One of the German editions
Single by David Bowie
from the album "Heroes"
B-side "V-2 Schneider"
Released 23 September 1977
Format 7" single
Recorded Hansa Studio by the Wall, Berlin July–August 1977
Genre Rock
Length 3:32 (single edit)
6:07 (full-length album version)
Label RCA
David Bowie singles chronology
"Be My Wife"
"Beauty and the Beast"
"Heroes" track listing
"Joe the Lion"
"Sons of the Silent Age"

"'Heroes'"[1] is a song written by David Bowie and Brian Eno in 1977. Produced by Bowie and Tony Visconti, it was released both as a single and as the title track of the album "Heroes". A product of Bowie's fertile "Berlin" period, life in the city was crystallized into a tale of two lovers who come together in the shadow of the "Wall of Shame" (though here "the shame was on the other side").

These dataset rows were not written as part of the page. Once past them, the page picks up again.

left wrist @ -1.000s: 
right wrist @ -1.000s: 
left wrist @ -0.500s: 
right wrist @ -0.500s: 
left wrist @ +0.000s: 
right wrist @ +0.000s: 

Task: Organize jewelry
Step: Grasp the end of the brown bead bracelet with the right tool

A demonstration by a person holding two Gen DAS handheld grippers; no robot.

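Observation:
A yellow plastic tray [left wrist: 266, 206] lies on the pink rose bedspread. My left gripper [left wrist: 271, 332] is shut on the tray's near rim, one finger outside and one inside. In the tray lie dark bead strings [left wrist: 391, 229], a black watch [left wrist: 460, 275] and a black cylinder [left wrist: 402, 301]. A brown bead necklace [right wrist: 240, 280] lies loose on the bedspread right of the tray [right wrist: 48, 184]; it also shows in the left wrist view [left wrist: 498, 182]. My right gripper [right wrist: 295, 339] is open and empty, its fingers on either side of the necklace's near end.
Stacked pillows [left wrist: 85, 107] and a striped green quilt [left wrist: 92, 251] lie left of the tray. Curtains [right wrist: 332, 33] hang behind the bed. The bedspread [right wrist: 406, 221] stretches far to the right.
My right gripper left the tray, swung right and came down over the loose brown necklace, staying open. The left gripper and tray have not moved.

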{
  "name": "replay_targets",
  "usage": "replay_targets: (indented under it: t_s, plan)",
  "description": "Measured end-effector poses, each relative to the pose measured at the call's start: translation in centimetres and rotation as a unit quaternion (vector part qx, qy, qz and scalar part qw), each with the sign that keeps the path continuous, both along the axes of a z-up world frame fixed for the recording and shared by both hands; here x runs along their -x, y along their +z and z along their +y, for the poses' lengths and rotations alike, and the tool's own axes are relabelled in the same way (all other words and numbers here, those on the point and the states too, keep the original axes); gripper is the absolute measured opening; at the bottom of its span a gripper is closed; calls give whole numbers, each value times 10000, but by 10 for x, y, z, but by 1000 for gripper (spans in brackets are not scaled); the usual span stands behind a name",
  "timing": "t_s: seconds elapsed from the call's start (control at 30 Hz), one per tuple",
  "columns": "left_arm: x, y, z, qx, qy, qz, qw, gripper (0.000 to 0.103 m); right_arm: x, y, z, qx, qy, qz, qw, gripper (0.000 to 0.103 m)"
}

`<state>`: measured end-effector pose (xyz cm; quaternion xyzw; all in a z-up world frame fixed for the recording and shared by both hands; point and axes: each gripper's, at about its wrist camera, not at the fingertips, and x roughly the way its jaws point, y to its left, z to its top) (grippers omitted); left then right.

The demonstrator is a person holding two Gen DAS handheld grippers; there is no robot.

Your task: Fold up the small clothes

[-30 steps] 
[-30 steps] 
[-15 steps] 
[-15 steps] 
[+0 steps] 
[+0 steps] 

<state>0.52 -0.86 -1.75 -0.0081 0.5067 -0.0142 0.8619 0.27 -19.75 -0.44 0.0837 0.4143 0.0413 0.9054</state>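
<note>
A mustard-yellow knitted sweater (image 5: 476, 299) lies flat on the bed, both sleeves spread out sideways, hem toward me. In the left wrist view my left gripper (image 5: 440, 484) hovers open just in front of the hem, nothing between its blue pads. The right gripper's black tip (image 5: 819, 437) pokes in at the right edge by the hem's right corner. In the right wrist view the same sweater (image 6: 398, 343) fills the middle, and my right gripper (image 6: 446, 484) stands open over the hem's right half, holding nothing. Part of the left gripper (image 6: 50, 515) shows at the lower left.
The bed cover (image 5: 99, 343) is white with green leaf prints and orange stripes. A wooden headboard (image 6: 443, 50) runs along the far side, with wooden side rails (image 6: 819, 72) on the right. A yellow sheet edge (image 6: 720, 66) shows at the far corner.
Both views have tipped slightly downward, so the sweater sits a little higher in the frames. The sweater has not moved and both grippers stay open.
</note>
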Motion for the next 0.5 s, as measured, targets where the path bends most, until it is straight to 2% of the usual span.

While not a huge hit in the UK or US at the time, "'Heroes'" has gone on to become one of Bowie's signature songs and is well known today for its appearance in numerous advertisements. It has been cited as Bowie's second most covered song after "Rebel Rebel".[2]

It was the lead track on Peter Gabriel's 2010 covers album, Scratch My Back. Among other notable covers, the Wallflowers recorded a version of the song for the soundtrack to the 1998 film Godzilla. This version peaked at number 10 on the Billboard Modern Rock Tracks chart in 1998, as well as number 27 on the Billboard Hot 100 Airplay chart, and number 23 on the Billboard Top 40 Mainstream charts.[3] In the UK, the final sixteen acts from the seventh series of The X Factor released a cover version of the song on 21 November 2010 which topped the UK singles chart.

Inspiration and recording[edit]

The title of the song is a reference to the 1975 track "Hero" by the German band Neu!,[4] whom Bowie and Eno admired. It was one of the early tracks recorded during the album sessions, but remained an instrumental until towards the end of production.[2] The quotation marks in the title of the song, a deliberate affectation, were designed to impart an ironic quality on the otherwise highly romantic, even triumphant, words and music.[5][6][7][8] Producer Tony Visconti took credit for inspiring the image of the lovers kissing "by the wall", when he and backing vocalist Antonia Maaß embraced in front of Bowie as he looked out of the Hansa Studio window.[9] Bowie's habit in the period following the song's release was to say that the protagonists were based on an anonymous young couple but Visconti, who was married to Mary Hopkin at the time, contends that Bowie was protecting him and his affair with Maaß. Bowie confirmed this in 2003.[2]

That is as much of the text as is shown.